Estos requerimientos nutricionales están basados en la composición metabólica de los fluidos del oviducto y del útero, por ello se elaboran medios para cultivo secuencial.

Breve historia de los medios de cultivo embrionario:

En los años 80’s se utilizaba un medio simple que consistía en solución salina y una fuente de energía.

En los años 90’s aparecen algunas modificaciones como la eliminación de glucosa y fosfato y la inclusión de Taurina, Glutamina y EDTA.

A finales de los años 90’s Gardner y Lave demostraron la importancia de los aminoácidos esenciales y no esenciales junto con las vitaminas en la fase de post-compactación para el desarrollo hasta blastocisto.

Hoy en día, la composición de los medios de cultivo es un factor determinante para el adecuado crecimiento celular. Las necesidades nutricionales del embrión varían durante su desarrollo. El objetivo principal de los medios de cultivos comerciales es recrear las condiciones del medio natural donde se desarrolla el embrión de forma in vitro. Esto es posible conociendo los nutrientes y metabolitos que se encuentran en cada estadio por los que pasa el embrión hasta llegar al útero.

Gardner et al., no sólo defendió el cambio de necesidades nutricionales sino las distintas concentraciones de metabolitos que hay a lo largo del recorrido que realiza el embrión in vivo.

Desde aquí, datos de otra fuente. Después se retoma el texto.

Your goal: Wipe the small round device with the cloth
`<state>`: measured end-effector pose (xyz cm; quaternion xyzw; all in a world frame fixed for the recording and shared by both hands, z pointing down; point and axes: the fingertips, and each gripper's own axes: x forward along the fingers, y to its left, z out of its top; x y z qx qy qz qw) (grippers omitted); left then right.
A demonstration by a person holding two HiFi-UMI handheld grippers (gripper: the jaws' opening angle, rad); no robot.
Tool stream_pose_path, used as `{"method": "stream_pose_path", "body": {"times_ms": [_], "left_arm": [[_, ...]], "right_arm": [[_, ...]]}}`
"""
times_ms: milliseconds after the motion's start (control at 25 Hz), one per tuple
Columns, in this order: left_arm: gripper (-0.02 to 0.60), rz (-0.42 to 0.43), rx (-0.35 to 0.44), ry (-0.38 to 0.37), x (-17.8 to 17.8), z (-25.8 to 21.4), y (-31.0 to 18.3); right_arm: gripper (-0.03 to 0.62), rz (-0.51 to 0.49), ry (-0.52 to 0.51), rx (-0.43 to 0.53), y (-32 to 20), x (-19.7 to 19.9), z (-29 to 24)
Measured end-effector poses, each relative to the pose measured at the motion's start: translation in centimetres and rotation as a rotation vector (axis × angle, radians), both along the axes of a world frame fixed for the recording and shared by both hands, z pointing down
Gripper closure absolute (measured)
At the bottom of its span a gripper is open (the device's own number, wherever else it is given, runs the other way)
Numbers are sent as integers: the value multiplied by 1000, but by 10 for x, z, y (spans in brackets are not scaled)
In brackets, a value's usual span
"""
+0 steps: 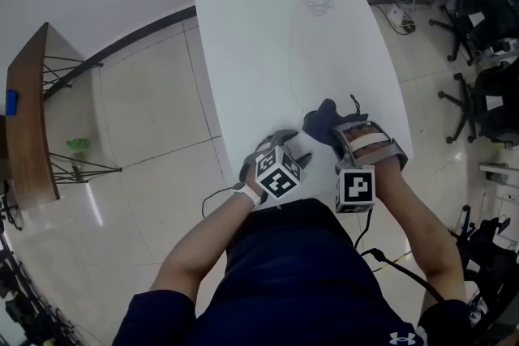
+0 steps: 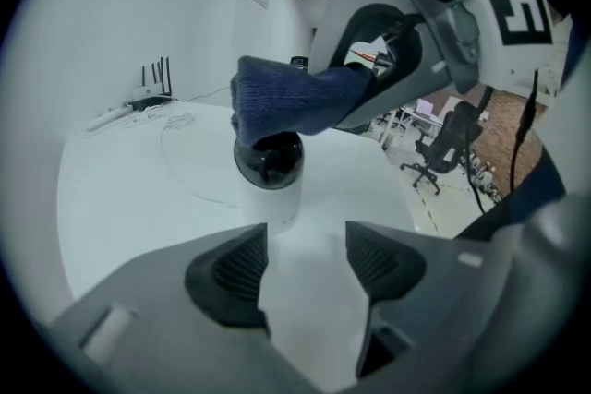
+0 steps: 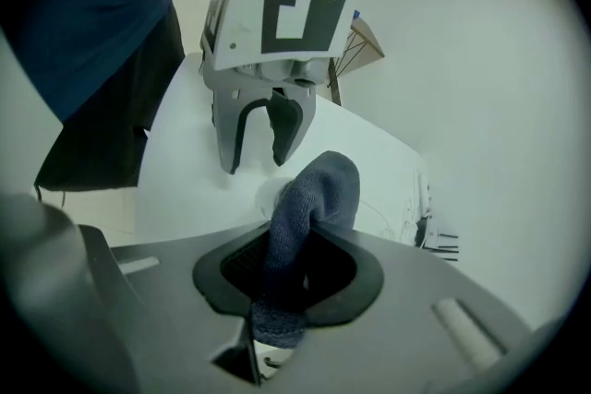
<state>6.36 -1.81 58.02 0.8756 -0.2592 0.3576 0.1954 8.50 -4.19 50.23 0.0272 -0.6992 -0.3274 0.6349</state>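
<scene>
Right gripper (image 3: pixel 286 270) clamps cloth (image 3: pixel 312 198), draped on device (image 2: pixel 270 173) dome; left gripper (image 2: pixel 301 268) jaws apart, empty — best steady the base, rub in circles.

Head view: from above, steeply down onto the near end of the white tabletop (image 1: pixel 276 36). Left gripper view: low along its own jaws, facing the right gripper (image 2: pixel 355 101) close by. Right gripper view: the opposite way, past the cloth (image 3: pixel 309 189) in its jaws, back at the left gripper (image 3: pixel 256 157). Common to all three: that same tabletop end.
</scene>
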Motion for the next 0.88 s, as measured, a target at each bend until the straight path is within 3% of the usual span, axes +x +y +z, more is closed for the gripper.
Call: {"method": "stream_pose_path", "body": {"times_ms": [120,280,440,600,720,880], "left_arm": [[316,-8,-19,5,-6,1,10],[316,-29,-41,16,-17,-1,22],[318,-76,-70,38,-39,0,32],[328,-130,-85,57,-57,-3,39],[328,-133,-92,53,-61,-5,45],[328,-118,-86,58,-64,-9,47]], "right_arm": [[513,167,-84,-156,27,-5,12],[513,460,-303,-433,50,-20,26],[513,677,-515,-638,54,-38,28],[513,907,-697,-902,52,-49,49],[513,1029,-730,-932,40,-42,58],[513,1006,-839,-915,27,-45,23]]}}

Todo este ha llevado a la creación del cultivo secuencial: un primer medio que da soporte al estadío de zigoto y embrión pre-compactación;  y un segundo medio que da soporte al desarrollo y diferenciación del blastocisto.

El medio secuencial consiste en reemplazar el piruvato por glucosa para incrementar la demanda de energía para el desarrollo hasta blastocisto.

El piruvato es un componente esencial en los primeros estadíos (hasta el tercer día de desarrollo). Sin embargo, a partir de las 8 células hay un aumento en el consumo de glucosa y necesita aminoácidos esenciales y no esenciales para la proliferación y diferenciación celular.

 El medio G1 (Vitrolife) se basa en el nivel de carbohidratos presente en las trompas y aminoácidos esenciales para la división.  Estos aminoácidos son descritos como CAA* (Cleavage Amino Acids), los cuales incrementan la tasa de división y la viabilidad en el estadío embrionario (1 – 8 células); de igual forma estimula el desarrollo del trofoectodermo. Del mismo modo está presente el EDTA, el cual se une a cationes divalentes como hierro, zinc, etc., que se encuentran en el medio como elementos traza contaminantes, con lo que “purifica” el medio de cultivo.

El medio G2 (Vitrolife) está basado en el nivel de carbohidratos en el útero, además de aminoácidos esenciales y no esenciales.  Este medio contiene aminoácidos CAA (descritos anteriormente) y además contiene ICMAA* (Inner Cell Mass Amino Acids), los cuales estimulan el desarrollo de la masa celular interna e incrementa el desarrollo fetal después de la trasnferencia del blastocisto.  Este medio no contiene EDTA, ya que disminuye el desarrollo de la masa celular interna en el blastocisto.

 En la Tabla No.1 veremos, en resumen, las necesidades y diferencias fisiológicas de los diferentes estadíos celulares.

Con respecto a la concentración de Ca2+/Mg2+, se ha discutido el uso de rojo fenol como indicador de pH, sin llegarse a una conclusión o ventajas con respecto a su uso.

Otro aspecto importante de los medios de cultivos es el efecto que tienen sobre el pH. Este va a depender de la composición del medio, la concentración de bicarbonato sódico y la concentración de CO2 en la atmósfera.

Hoy día los medios secuenciales están estandarizados y son de fácil manejo.  No hay mucha diferencia entre las distintas empresas que se dedican a la elaboración de los medios, los resultados entre una empresa y otra no son muy distintos. Es por ello que es fundamental seguir las investigaciones en cuanto a este tema hasta lograr conseguir un medio de cultivo que brinde a los embriones más de lo conseguido hasta ahora y así lograr evitar las dudas que existen al momento de transferir y conseguir lo más importante que es aumentar la tasa de gestación e implantación.